Bilinmezin İçinde Bölüm 16 - Lordun Hırsları
Patikadan aşağı inmemiz yarım saat kadar daha aldı. Yaklaştıkça insanlığın izlerini daha net seçebilir oldum. Kasabanın bina aralarında koşuşturan çocukları görebiliyordum. At arabalarına yüklerini doldurmuş sağa sola giden araçları görebiliyordum. Ve mesafeden tam seçemesem de sanki.. kasabanın ortasından akan bir nehir vardı.
Ortaçağa ait gibi görünen bu kiremitli evler daha çok avrupa'ya özgü bir yapıdaydı. Düzgün şekillere ve kaliteli bir yapıya sahiplerdi. Burasını basit bir köyden daha çok kasaba haline getiren bu olsa gerek. Yaşadığım semtte bunun gibi bir yer vardı. Old Town adı verilen bir Kaleiçi turistik bölgesiydi. Orası modern dünyanın mimarisinin desteğine sahip olduğundan daha bi günümüze ait gibi duruyordu. Ancak şimdi karşımda duran bu yer, gerçekten de bir ortaçağ dönemine ait gibi hissettiriyordu. Binalar herhangi bir ek süse, ışıklandırmaya sahip değildi. Sade bir şekilde orada duruyor ve üzerlerine vuran güneş ışığını karşılıyorlar.
Bir orman ve dağlar ile çevrilmiş olan bu kasaba, gözlere şölen bir görünüme sahipti.
Patikanın sonuna geldiğimde direkt olarak kasabanın içine çıktığını fark ettim.. ne bir koruma ne de bir kapı vardı.
Çok savunmasız duruyor..
“Waa, çok tatlııı.” dedi Firdevs.
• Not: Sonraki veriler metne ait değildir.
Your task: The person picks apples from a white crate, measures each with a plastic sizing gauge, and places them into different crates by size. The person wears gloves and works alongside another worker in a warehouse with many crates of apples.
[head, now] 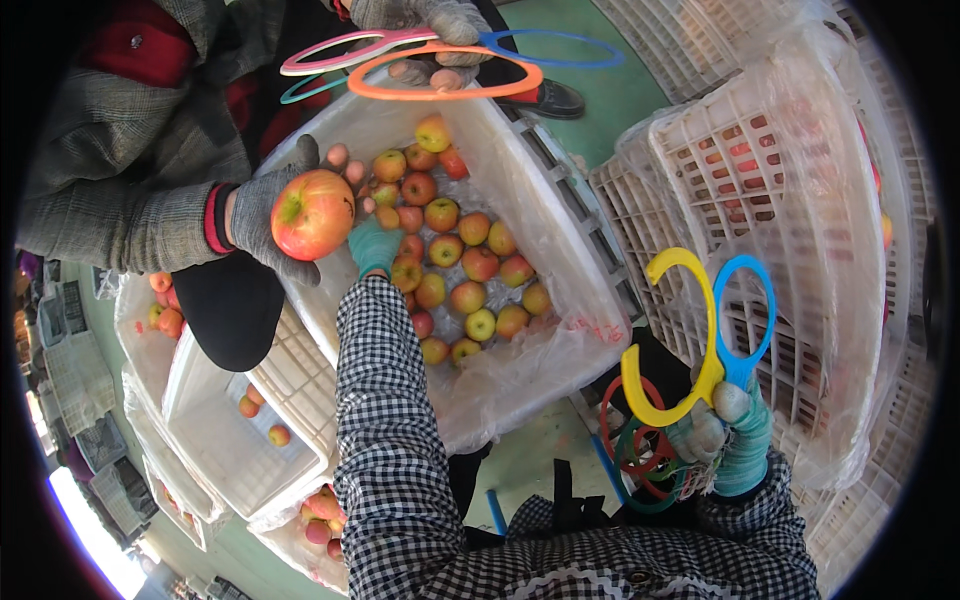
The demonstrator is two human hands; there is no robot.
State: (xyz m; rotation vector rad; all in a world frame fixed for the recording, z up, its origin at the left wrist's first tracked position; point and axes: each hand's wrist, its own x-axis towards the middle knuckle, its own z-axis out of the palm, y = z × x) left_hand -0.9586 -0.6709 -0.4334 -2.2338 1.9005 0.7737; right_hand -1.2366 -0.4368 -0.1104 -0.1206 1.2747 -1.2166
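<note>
My left hand point(375, 246), in a green glove, reaches into a plastic-lined white crate point(525, 375) beside several red-yellow apples point(469, 297). Its fingers are mostly hidden, so its hold is unclear. Low on the right, my right hand point(705, 431), in a worn green glove with pale fingertips, grips a set of plastic sizing rings. A yellow open-sided ring point(706, 322) and a blue ring point(772, 311) stick up from it; red, green and teal rings hang beside the hand.
Across the crate, a co-worker's gray-gloved hand point(251, 214) holds a large apple point(311, 215); the other gloved hand point(450, 22) holds pink, orange, blue and teal rings. White lattice crates point(720, 150) stand at right. More apple crates point(232, 465) stand at lower left.
</note>
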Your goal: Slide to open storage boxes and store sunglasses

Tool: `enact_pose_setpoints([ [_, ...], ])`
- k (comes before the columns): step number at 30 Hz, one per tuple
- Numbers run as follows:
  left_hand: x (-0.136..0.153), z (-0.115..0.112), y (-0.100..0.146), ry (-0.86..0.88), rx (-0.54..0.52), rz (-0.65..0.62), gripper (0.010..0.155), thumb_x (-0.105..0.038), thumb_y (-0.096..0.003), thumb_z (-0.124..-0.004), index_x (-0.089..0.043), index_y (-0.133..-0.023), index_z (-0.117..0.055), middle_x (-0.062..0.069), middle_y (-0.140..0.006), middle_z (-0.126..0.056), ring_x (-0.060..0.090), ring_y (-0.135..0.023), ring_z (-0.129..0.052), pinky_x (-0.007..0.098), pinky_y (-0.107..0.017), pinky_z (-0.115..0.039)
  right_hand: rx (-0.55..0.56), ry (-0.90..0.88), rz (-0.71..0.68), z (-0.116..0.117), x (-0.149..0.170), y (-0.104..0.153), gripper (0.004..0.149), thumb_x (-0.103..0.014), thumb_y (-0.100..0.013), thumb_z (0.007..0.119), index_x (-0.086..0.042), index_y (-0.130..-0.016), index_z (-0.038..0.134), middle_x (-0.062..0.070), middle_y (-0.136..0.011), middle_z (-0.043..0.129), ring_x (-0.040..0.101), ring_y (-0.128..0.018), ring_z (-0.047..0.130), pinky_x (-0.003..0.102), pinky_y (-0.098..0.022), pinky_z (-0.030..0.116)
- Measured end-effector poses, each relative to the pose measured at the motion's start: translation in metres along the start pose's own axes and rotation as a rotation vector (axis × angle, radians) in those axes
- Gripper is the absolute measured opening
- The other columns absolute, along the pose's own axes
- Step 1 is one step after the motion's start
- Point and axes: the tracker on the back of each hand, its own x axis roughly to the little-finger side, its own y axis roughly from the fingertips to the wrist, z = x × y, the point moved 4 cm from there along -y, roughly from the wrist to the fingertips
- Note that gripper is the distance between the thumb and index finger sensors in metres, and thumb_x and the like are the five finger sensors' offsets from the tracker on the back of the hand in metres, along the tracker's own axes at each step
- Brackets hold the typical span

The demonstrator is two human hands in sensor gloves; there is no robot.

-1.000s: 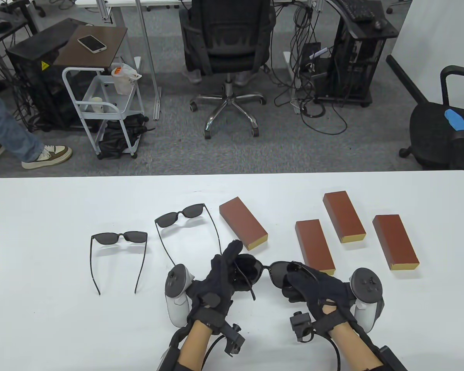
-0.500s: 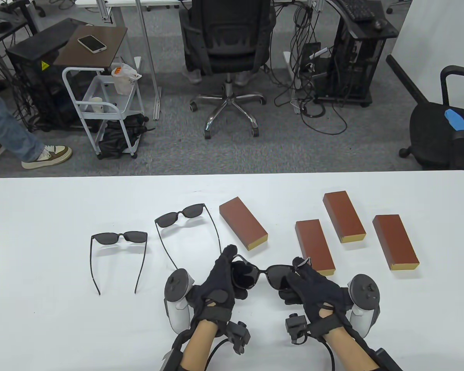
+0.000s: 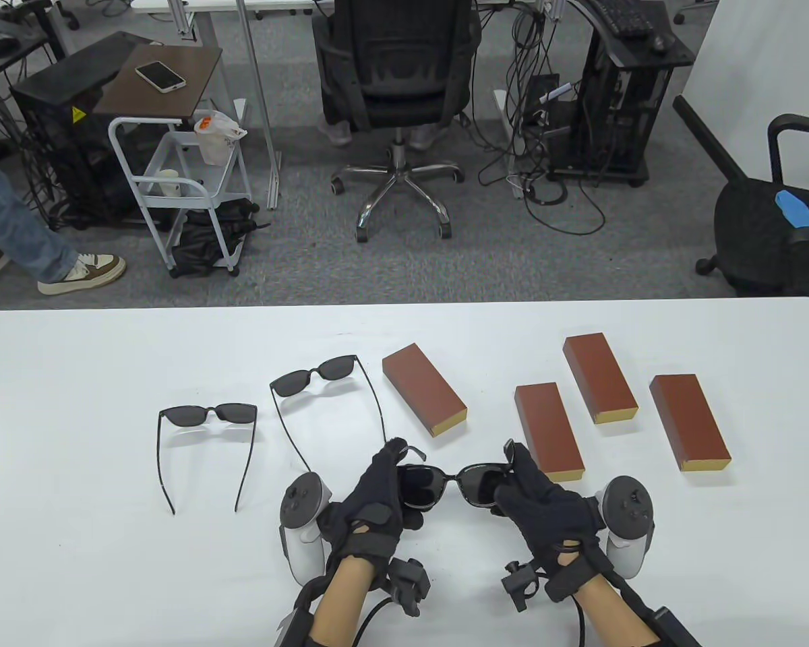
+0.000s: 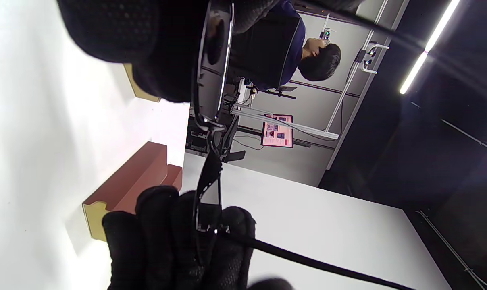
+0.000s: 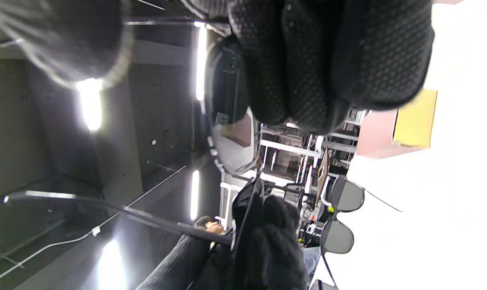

Bakışları kasabanın rastgele yerlerindeydi. “Demek minik kasabamız böyle görünüyoor.”
Ah doğru.. burası krallık şekliyle yönetildiğine göre bu kasaba da teknik olarak bu kıza ait..
Neyse ki bu kız hiç dışarı çıkmamış. Kimse yüzünü bilmiyordur.
“Burada oyalanmayalım.” diye ikaz ettim Firdevs’i. Çünkü görenler garipseyebilirdi. Yani normal. Direkt kasabalarının içine çıkan bir yoldan tanımadıkları insanlar geliyor.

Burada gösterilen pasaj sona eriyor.